**HOW TO COMPLETE THIS TASK:**
An exact copy of the listing below is required.

**SOURCE DATA:**
========================
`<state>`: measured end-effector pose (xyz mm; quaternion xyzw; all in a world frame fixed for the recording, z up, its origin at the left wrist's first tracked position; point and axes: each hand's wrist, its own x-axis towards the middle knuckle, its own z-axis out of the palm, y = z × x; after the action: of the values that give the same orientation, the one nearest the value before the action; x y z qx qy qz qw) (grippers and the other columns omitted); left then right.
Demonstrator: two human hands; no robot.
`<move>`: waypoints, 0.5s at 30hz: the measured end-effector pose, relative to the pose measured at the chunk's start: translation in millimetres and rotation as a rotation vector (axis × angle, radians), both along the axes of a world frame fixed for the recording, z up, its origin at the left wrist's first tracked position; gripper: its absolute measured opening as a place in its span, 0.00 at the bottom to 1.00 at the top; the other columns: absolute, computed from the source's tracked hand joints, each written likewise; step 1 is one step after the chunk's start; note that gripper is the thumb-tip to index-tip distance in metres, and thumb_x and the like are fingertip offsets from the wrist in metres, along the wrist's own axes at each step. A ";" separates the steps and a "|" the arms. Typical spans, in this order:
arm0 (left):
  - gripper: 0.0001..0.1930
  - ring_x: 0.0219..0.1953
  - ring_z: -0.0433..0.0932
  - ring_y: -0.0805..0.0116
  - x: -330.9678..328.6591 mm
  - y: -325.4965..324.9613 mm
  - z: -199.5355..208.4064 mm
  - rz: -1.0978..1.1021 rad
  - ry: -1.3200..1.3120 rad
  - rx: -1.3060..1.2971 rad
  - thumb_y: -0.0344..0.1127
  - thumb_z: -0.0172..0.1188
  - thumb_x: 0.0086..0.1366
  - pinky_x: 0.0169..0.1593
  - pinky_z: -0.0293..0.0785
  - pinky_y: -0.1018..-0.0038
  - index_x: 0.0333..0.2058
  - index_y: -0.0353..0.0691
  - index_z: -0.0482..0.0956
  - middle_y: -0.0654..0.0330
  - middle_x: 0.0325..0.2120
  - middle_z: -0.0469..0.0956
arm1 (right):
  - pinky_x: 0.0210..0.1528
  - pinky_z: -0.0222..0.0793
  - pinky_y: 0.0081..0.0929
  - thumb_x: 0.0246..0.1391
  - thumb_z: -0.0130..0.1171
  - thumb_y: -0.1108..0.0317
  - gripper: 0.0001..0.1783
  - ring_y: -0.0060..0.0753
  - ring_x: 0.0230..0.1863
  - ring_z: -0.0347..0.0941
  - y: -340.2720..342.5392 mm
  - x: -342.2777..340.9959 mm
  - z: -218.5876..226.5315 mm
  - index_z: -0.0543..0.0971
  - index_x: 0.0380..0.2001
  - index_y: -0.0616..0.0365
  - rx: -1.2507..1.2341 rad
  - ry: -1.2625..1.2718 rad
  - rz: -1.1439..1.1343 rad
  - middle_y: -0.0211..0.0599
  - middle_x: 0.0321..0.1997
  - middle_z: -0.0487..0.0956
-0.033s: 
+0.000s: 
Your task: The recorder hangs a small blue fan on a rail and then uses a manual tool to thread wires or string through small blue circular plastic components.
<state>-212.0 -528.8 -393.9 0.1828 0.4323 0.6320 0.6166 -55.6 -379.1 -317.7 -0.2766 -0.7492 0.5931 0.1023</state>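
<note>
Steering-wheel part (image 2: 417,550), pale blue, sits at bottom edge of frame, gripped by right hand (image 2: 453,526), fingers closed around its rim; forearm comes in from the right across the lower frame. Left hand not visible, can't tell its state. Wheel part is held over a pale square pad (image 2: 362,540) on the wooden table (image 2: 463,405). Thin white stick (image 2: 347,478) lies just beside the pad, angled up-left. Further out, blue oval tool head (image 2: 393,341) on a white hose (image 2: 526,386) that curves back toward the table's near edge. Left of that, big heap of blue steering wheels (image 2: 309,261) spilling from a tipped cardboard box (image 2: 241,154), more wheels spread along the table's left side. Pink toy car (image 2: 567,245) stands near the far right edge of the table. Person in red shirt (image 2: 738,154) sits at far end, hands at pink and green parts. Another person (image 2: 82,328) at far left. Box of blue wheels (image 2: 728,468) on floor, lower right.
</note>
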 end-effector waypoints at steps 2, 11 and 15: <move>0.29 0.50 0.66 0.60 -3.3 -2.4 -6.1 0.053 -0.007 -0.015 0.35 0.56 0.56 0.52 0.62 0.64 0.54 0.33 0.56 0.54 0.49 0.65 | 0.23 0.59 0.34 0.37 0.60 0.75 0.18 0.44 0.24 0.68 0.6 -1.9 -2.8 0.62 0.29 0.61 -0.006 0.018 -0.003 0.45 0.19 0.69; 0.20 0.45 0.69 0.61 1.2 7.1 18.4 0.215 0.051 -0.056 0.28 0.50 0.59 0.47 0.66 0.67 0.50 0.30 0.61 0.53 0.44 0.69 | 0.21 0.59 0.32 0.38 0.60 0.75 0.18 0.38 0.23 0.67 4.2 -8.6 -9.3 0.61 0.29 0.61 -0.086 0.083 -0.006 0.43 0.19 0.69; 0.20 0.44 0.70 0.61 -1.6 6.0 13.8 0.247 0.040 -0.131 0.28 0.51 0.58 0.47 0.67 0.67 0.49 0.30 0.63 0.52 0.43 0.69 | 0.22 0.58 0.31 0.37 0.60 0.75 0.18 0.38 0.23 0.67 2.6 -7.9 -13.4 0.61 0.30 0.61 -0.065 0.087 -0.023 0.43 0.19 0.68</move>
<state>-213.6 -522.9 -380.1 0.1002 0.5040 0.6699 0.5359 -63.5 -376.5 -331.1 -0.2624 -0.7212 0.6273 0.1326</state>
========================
**ANSWER TO THE PROBLEM:**
`<state>`: measured end-effector pose (xyz mm; quaternion xyzw; all in a world frame fixed for the recording, z up, its origin at the left wrist's first tracked position; point and axes: each hand's wrist, its own x-axis towards the middle knuckle, its own z-axis out of the palm, y = z × x; after the action: of the values that give the same orientation, the one nearest the value before the action; x y z qx qy qz qw) (grippers and the other columns omitted); left then right.
Demonstrator: two human hands; no robot.
`<move>`: waypoints, 0.5s at 30hz: the measured end-effector pose, relative to the pose measured at the chunk's start: translation in millimetres and rotation as a rotation vector (axis × angle, radians), both along the axes of a world frame fixed for the recording, z up, its origin at the left wrist's first tracked position; gripper: its absolute measured opening as a place in its span, 0.00 at the bottom to 1.00 at the top; the other columns: absolute, computed from the source's tracked hand joints, each written likewise; step 1 is one step after the chunk's start; note that gripper is the thumb-tip to index-tip distance in metres, and thumb_x and the like are fingertip offsets from the wrist in metres, along the wrist's own axes at each step. A ";" separates the steps and a "|" the arms. Typical spans, in this order:
arm0 (left):
  - gripper: 0.0001..0.1930
  - ring_x: 0.0219..0.1953
  - ring_z: -0.0433..0.0932
  - ring_y: -0.0805..0.0116
  - x: -330.9678..328.6591 mm
  - y: -325.4965..324.9613 mm
  - z: -199.5355..208.4064 mm
  - rz: -1.0978..1.1021 rad
  - ry: -1.3200..1.3120 rad
  - rx: -1.3060..1.2971 rad
  - thumb_y: -0.0344..0.1127
  - thumb_z: -0.0172..0.1188
  - thumb_x: 0.0086..0.1366
  - pinky_x: 0.0169..0.1593
  - pinky_z: -0.0293..0.0785
  - pinky_y: -0.1018..-0.0038
  - index_x: 0.0333..0.2058
  - index_y: -0.0353..0.0691
  - index_z: -0.0482..0.0956
  - middle_y: -0.0654..0.0330
  - middle_x: 0.0325..0.2120
  - middle_z: -0.0469..0.0956
arm1 (right):
  - pinky_x: 0.0210..0.1528
  - pinky_z: -0.0222..0.0793
  - pinky_y: 0.0081..0.0929
  - thumb_x: 0.0246..0.1391
  - thumb_z: -0.0130..0.1171
  - thumb_y: -0.1108..0.0317
  - gripper: 0.0001..0.1783
  - ring_y: -0.0060..0.0753
  - ring_x: 0.0230..0.1863
  - ring_z: -0.0347..0.0941
  - y: -340.2720..342.5392 mm
  - x: -342.2777..340.9959 mm
  - z: -218.5876..226.5315 mm
  - index_z: -0.0543..0.0971
  - index_x: 0.0380..0.2001
  - index_y: -0.0616..0.0365
  - rx: -1.2507..1.2341 rad
  - ry: -1.2625..1.2718 rad
  - rz: -1.1439..1.1343 rad
  - middle_y: -0.0211..0.0599
  - middle_x: 0.0321..0.1997
  - middle_z: -0.0487..0.0956
-0.033s: 
+0.000s: 
Your task: The recorder hangs a small blue fan on a rail and then uses a manual tool to thread wires or string through small blue circular plastic components.
<state>-212.0 -528.8 -393.9 0.1828 0.4323 0.6320 0.6166 -55.6 -379.1 -317.7 -0.2766 -0.7492 0.5931 0.1023</state>
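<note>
Steering-wheel part (image 2: 417,550), pale blue, sits at bottom edge of frame, gripped by right hand (image 2: 453,526), fingers closed around its rim; forearm comes in from the right across the lower frame. Left hand not visible, can't tell its state. Wheel part is held over a pale square pad (image 2: 362,540) on the wooden table (image 2: 463,405). Thin white stick (image 2: 347,478) lies just beside the pad, angled up-left. Further out, blue oval tool head (image 2: 393,341) on a white hose (image 2: 526,386) that curves back toward the table's near edge. Left of that, big heap of blue steering wheels (image 2: 309,261) spilling from a tipped cardboard box (image 2: 241,154), more wheels spread along the table's left side. Pink toy car (image 2: 567,245) stands near the far right edge of the table. Person in red shirt (image 2: 738,154) sits at far end, hands at pink and green parts. Another person (image 2: 82,328) at far left. Box of blue wheels (image 2: 728,468) on floor, lower right.
</note>
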 end-effector waypoints at steps 2, 11 and 15: <move>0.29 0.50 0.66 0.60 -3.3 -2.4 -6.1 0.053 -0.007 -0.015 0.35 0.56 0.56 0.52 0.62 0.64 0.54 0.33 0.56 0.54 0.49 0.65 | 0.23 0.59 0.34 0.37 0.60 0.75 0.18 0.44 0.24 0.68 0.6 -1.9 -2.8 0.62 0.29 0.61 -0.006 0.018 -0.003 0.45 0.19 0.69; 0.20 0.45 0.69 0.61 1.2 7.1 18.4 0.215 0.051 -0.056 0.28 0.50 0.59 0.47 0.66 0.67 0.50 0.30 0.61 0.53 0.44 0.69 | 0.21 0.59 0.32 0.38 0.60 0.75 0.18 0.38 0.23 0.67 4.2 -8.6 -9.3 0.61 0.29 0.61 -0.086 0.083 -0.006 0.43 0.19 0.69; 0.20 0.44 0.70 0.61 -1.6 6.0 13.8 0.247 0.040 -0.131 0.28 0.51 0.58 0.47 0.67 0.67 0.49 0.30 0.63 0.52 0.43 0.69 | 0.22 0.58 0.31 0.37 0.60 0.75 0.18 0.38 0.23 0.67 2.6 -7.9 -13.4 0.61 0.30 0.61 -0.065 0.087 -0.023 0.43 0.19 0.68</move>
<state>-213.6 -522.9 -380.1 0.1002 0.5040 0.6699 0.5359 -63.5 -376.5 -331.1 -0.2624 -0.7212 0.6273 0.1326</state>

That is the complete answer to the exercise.